São Paulo - Ao menos duas antenas instaladas em um prédio do Ministério da Defesa, em Buenos Aires, foram usadas para a Agência Federal de Inteligência (AFI) para "fazer espionagem política massiva", diz o jornal argentino "Clarín", de oposição ao governo de Cristina Kirchner, citando autoridades militares que falaram sob condição de anonimato. Segundo denúncia feita à Justiça nesta semana, quase 200 personalidades são alvo de grampo supostamente patrocinado pelo governo Kirchner. A acusação foi feita pelas deputadas Laura Alonso e Patricia Bullrich, do PRO (Proposta Republicana), partido de Mauricio Macri, candidato opositor à Presidência.

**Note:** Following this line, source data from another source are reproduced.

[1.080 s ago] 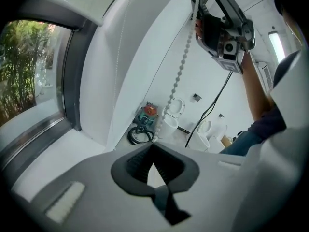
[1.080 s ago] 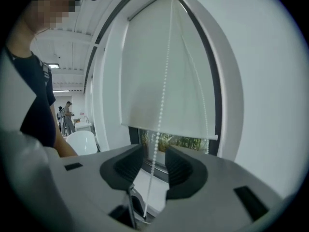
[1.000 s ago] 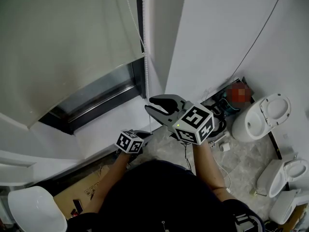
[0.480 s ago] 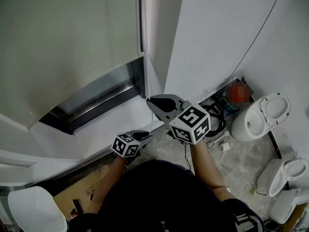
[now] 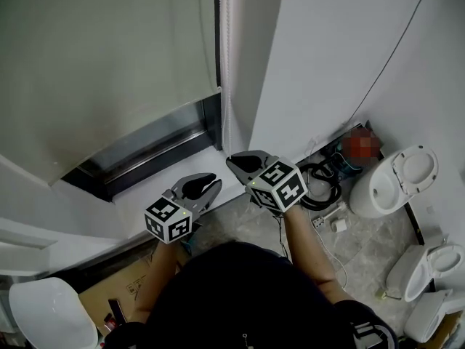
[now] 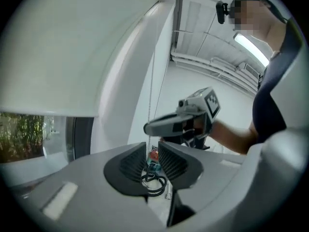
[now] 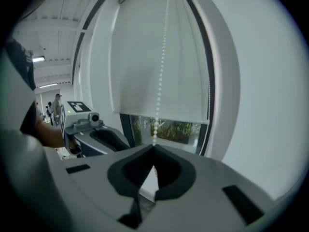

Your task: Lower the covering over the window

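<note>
Well, the biggest thing here is the white wall (image 5: 327, 57) on the right. Left of it is the window (image 5: 149, 151), and the pale blind (image 5: 102, 64) hangs over most of it. The bottom edge of the blind stops above a strip of bare glass (green leaves show through that glass in the right gripper view).

Near and to the right is the grey floor (image 5: 363, 246). White toilets (image 5: 396, 177) stand on it by the right edge. A black coil of cable (image 5: 320, 184) lies at the foot of the wall.

A person in a dark top (image 5: 247, 297) is at the near edge. Both arms reach out toward the window, and each hand holds a tool.

The right tool (image 5: 232, 161) is up by the right side of the window. Its jaws are closed tight together, and they pinch the bead chain (image 7: 161, 81). The chain runs straight up from the tips, along the front of the blind near its right side. The black and white marker cube (image 5: 280, 187) sits on the back of this tool.

The left tool (image 5: 216, 185) is just beside the right one, a little nearer and to the left. Its jaws have just been opening. They stand a little way apart, and nothing is pinched between them. Through the gap you can see only the floor and the black coil far below. It has its own marker cube (image 5: 168, 220) too.
</note>
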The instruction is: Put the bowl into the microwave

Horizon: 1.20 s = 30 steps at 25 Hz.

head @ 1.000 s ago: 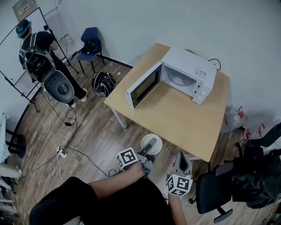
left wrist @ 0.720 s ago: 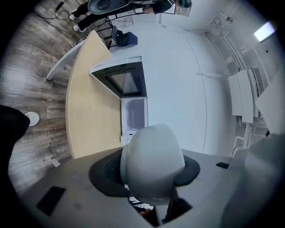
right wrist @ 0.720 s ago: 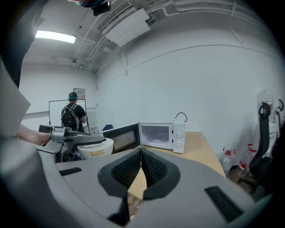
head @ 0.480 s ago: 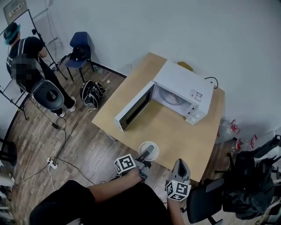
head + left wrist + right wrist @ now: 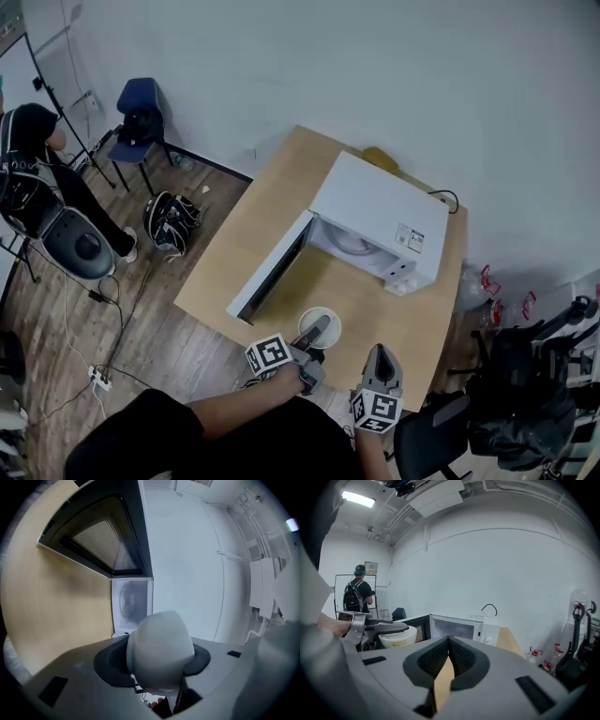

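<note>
White bowl in left claw, rim pinched

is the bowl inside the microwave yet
No, the bowl sits clamped in the left gripper, outside the open microwave.

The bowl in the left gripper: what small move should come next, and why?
Probably carry the bowl forward toward the open cavity of the microwave. The left gripper is closed on the bowl near the near edge of the table, the door stands wide open, and nothing shows on the table between them.
</note>
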Available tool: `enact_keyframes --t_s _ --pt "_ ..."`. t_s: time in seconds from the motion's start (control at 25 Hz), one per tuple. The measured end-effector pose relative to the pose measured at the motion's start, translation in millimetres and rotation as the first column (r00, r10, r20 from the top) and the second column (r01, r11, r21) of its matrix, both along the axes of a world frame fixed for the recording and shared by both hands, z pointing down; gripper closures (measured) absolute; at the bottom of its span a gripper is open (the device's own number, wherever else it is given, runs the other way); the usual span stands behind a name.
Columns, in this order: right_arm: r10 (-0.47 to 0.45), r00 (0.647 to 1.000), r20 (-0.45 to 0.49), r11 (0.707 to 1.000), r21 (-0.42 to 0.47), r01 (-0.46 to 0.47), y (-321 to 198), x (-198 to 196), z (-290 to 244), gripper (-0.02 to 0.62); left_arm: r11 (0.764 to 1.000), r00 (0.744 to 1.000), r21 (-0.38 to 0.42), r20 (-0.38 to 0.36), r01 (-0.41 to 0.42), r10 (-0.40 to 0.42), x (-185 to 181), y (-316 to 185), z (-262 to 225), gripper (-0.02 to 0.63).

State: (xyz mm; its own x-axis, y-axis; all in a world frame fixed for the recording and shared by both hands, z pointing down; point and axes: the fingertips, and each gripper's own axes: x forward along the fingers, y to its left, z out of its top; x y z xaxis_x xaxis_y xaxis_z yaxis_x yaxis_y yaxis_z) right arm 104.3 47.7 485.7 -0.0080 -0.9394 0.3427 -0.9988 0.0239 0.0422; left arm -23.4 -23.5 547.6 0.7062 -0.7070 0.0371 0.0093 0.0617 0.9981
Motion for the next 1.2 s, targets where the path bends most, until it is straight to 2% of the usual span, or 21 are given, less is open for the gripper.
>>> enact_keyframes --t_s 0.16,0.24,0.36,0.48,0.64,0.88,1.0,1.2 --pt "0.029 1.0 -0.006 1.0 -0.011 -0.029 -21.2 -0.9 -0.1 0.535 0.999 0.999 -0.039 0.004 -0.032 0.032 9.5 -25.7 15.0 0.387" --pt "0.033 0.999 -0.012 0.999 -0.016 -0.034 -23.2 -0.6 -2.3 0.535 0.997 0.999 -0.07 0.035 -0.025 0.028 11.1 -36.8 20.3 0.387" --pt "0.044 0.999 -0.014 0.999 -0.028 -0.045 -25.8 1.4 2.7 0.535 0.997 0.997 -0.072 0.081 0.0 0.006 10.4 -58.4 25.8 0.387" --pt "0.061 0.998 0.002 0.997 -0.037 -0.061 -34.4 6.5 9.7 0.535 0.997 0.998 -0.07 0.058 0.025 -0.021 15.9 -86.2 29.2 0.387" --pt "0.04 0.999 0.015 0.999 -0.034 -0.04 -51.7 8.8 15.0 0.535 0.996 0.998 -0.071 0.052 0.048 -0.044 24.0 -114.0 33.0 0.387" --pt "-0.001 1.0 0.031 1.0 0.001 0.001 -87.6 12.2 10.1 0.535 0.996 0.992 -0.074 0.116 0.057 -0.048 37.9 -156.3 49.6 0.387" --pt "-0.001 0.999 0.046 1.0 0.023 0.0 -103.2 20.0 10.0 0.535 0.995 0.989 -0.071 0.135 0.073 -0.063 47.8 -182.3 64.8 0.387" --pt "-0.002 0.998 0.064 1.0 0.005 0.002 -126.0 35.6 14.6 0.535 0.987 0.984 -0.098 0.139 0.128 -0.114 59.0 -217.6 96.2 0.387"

As antenas, que, segundo as fontes ouvidas pelo jornal, têm o formato de uma grande parabólica, foram desenvolvidas pelas próprias Forças Armadas e são operadas desde 2003 pela Side (antigo nome da AFI). Segundo a denúncia, elas captam conversas telefônicas, e-mails e comunicações por rádio, entre outras trocas de informações. "Desde 2002 não intervêm [no funcionamento] os militares, nem funcionários da Defesa", dizem as autoridades ouvidas pelo "Clarín". O chefe da AFI, Oscar Parrilli, negou ao jornal argentino o uso das antenas para espionagem política. O ministro da Defesa, Agustín Rossi, afirmou ao jornal "Página 12" que não há nenhuma dependência do Exército nos prédios onde estão instaladas as antenas. O candidato à Presidência Daniel Scioli, apoiado por Cristina Kirchner, também rechaçou as denúncias ao "Clarín".
Em documento entregue à Justiça, no qual solicita a apuração da suspeita, a deputada Laura Alonso afirma que tomou conhecimento do suposto grampo por uma ligação de uma pessoa que se identificou como membro do serviço de inteligência.